TASK TO COMPLETE: Every line in the entries that holds "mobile" should be identified and copied.

DATA:
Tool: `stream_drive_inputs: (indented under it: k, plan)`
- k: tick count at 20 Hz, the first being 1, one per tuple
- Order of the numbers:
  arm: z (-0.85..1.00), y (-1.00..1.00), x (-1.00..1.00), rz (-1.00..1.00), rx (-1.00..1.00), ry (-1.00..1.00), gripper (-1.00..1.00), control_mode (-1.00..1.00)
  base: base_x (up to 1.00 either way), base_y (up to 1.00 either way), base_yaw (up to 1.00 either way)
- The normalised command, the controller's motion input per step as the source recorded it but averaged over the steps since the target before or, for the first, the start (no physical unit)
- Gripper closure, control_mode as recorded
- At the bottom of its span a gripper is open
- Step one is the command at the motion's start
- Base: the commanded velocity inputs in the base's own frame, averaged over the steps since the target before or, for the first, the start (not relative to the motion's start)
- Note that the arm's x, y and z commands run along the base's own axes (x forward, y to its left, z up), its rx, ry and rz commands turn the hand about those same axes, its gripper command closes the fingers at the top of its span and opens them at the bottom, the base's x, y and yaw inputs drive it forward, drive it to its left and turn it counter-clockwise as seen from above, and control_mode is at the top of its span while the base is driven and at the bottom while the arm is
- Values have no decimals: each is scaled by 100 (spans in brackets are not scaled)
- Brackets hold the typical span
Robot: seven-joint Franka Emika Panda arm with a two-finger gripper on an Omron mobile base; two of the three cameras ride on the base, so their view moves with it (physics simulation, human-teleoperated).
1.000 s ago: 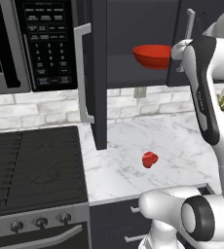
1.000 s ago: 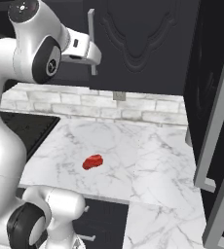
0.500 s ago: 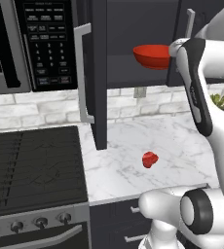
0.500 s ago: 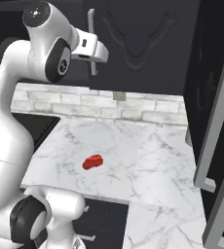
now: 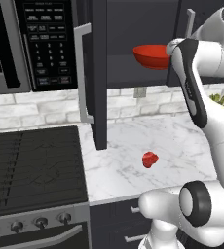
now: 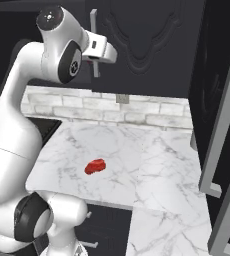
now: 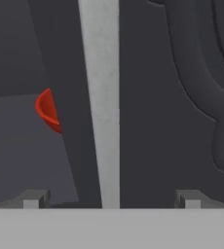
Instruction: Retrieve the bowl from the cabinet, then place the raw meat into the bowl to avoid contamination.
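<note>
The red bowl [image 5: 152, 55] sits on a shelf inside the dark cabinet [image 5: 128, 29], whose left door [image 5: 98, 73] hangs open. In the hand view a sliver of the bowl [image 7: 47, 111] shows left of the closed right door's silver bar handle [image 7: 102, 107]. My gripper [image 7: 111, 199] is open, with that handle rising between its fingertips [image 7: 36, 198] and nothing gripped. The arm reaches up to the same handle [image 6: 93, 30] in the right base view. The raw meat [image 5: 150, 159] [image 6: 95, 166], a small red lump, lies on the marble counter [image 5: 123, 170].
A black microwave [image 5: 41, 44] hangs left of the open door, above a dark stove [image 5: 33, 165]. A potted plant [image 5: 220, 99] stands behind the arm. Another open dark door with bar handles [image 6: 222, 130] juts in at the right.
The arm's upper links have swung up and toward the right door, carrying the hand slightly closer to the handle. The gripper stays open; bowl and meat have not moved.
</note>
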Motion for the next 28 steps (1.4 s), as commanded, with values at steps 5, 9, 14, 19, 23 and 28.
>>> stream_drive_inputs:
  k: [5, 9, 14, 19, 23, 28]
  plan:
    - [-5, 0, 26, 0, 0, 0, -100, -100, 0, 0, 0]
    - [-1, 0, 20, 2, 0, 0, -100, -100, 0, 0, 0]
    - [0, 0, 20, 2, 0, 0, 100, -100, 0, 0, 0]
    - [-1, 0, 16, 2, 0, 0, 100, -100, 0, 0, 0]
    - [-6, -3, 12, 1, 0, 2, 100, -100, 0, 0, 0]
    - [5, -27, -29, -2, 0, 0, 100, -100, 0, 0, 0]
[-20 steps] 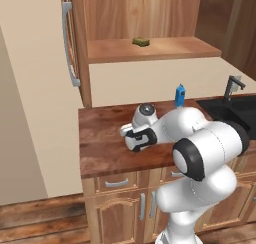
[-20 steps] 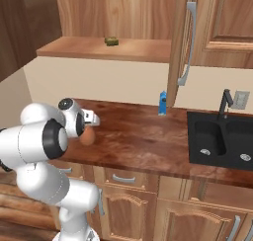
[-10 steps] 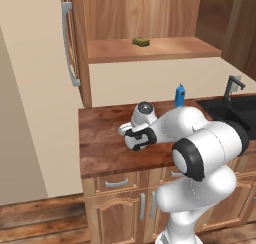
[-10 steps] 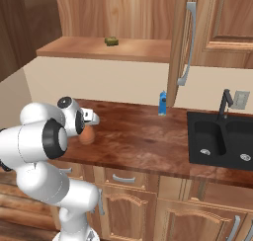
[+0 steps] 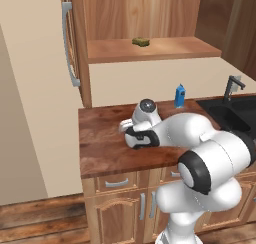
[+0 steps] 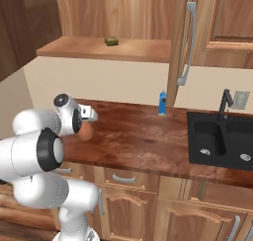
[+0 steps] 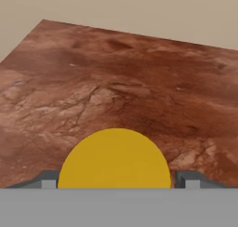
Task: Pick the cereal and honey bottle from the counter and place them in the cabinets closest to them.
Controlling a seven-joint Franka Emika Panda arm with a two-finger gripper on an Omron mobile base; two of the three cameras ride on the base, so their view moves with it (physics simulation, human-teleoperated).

EXERCISE SOLUTION:
Robot: seven-joint Franka Emika Panda arm with a two-finger gripper on an Omron mobile base; two of the three cameras ride on the base, so their view moves with it (physics simulation, human-teleoperated).
Controlling a seven-joint Franka Emika Panda arm with a two-finger gripper on an Omron mobile base; two of the three cameras ride on the base, so their view moves with it (physics simulation, human-teleoperated).

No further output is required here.